İmadeddin Nesimî Şiirleri

NESİMİ : 1369-1370 Azarbeycan.14. yy

Adı: İmadeddin Nesimî
Mahlası: Seyid Nesimî
Karıştırıldığı kişi: Kul nesimi. Kul nesimi 17. Yy da yaşamıştır.Seyyid nesimi hurufi-alevidir, Kul nesimi ise bektaşi-alevidir.



Azerbaycan Türkçesinde ve Farsça divanların yanı sıra Arapça şiirler de yazmıştır. Azerice ve Farsça divanlar yazmıştır. Şiirleri dönemin birçok şairini etkilemiştir. Şiirlerinde Hallâc-ı Mansûr'u andıran ifadeler kullanmasıyla idarecilerin tepkilerini üzerine çekmiştir. Hallac-i Mansur gibi o da 'enel hak' (ben Tanri'yim) dedigi icin derisi yuzulmustu.

Nesîmî'nin yaşadığı dönemde Fazlullah Nâimî'nin (1339-1401) kurucusu olduğu Hurûfilik hareketi geniş ölçüde yaygınlaşmıştı. Nesîmî, Ester-Âbâdî Fazlullah'ın yaymaya çalıştığı ve Nâimî'den öğrendiği Hurûfiliği kabul etmiş ve bu mezhebin önde gelen savunucuları arasında yer almıştır.

Kendisinin de Hacı Bektaş-ı Veli’den etkilendiği ileri sürülmektedir.

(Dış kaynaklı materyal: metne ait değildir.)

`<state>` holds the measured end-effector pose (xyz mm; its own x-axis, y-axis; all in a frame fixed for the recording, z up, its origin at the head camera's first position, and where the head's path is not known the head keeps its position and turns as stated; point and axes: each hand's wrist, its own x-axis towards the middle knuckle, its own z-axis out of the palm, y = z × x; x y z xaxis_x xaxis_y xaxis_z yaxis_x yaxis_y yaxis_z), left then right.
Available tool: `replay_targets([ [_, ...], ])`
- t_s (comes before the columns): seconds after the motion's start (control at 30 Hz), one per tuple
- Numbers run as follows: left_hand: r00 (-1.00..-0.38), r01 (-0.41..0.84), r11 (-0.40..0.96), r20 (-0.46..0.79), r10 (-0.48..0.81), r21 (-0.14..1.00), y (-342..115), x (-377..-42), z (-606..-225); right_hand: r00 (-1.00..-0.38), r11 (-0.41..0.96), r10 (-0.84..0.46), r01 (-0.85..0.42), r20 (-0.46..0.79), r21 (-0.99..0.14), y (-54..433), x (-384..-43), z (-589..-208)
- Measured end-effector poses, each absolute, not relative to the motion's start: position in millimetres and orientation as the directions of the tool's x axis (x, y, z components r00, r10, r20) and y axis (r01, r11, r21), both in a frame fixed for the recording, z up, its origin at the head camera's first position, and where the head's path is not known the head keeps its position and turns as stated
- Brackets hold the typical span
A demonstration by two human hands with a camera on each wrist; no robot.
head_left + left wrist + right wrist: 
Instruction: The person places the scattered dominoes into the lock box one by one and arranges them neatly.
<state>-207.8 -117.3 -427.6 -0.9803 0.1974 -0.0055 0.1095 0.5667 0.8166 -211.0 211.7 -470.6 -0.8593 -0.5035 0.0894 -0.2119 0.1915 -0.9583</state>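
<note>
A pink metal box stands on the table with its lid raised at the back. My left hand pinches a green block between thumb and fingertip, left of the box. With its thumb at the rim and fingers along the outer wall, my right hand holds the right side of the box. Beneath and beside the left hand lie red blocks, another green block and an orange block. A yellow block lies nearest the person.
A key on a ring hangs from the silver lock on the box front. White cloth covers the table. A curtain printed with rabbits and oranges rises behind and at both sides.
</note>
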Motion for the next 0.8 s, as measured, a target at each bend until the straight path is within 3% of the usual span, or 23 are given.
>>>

Çeşitli nazireler yazmış, şiirleri Anadolu, Azerbaycan ve İran'da yayılmıştır.

Görüşleri yöneticileri rahatsız etmeye başladığında benzer vakalarda olduğu gibi Nesîmî de takip edilmiş ve Mısır Memluk hükümdarları emri ile Çerkez kölemenleri tarafından Şam’da derisi yüzülerek öldürülmüştür.Cesedinin bir hafta halka gösterildiği söylenmektedir.

Alevîlik ve bölge Şiiliğinde Yedi Ulu Ozan'dan biri kabul edilir.

Nesimi'nin terci-i bend'inden bir Türkçeleştirilmiş bölüm :

"yüzündeki güneşten başka and olsun ki ayım yok,
sen güzeller şahısın, senden başka şâhım yok.

yüzüne secde etmek eğer ki günah olsa
ey şeytan huylu fakih, başkaca günahım yok.

var ise senden başka bir tanrım, yaratanım
etmedim tek bir ibadet, hiç ilâhım yok.

yüzümün alını, beyazını senin eteğine sürdüm
dirildiğim gün başkaca kara mektubum yok.

zülfünle beninde buldum yegane yolu cevherine
bu makamda harflerle noktadan başka yolum yok.

kaşını gözünü vasfeyleyip iki cihana sahip olmuşum
bir memleketi fethetmeye başkaca ordum yok

fazlının dergahına* itaat etmeye baş koymuşum
ondan ki bu kapıdan gayrı bir umudum yok

nasıl hatrıma düşsün simanın bir benzeri
bîiştibah senin yüzün, bunda yanlışım yok

o yüzün ki güneşi zülfünün penahındadır (sığınağındadır)
o yüzden zülfünden başka sığınağım yok.

düştüysem toprak gibi sokağının başına, şerefimdir bu
velev ki düşman gözünde hiç kıymetim ve makamım yok

yüzündeki güneşin hayali gönül dergahımın kandilidir
velev ki o kandile lâyık bir dergâhım yok.

ne çıkarayım yüreğimden firâkında bir âhtan başka
zira gönlümdeki âhtan başka hiç bir şeyim yok."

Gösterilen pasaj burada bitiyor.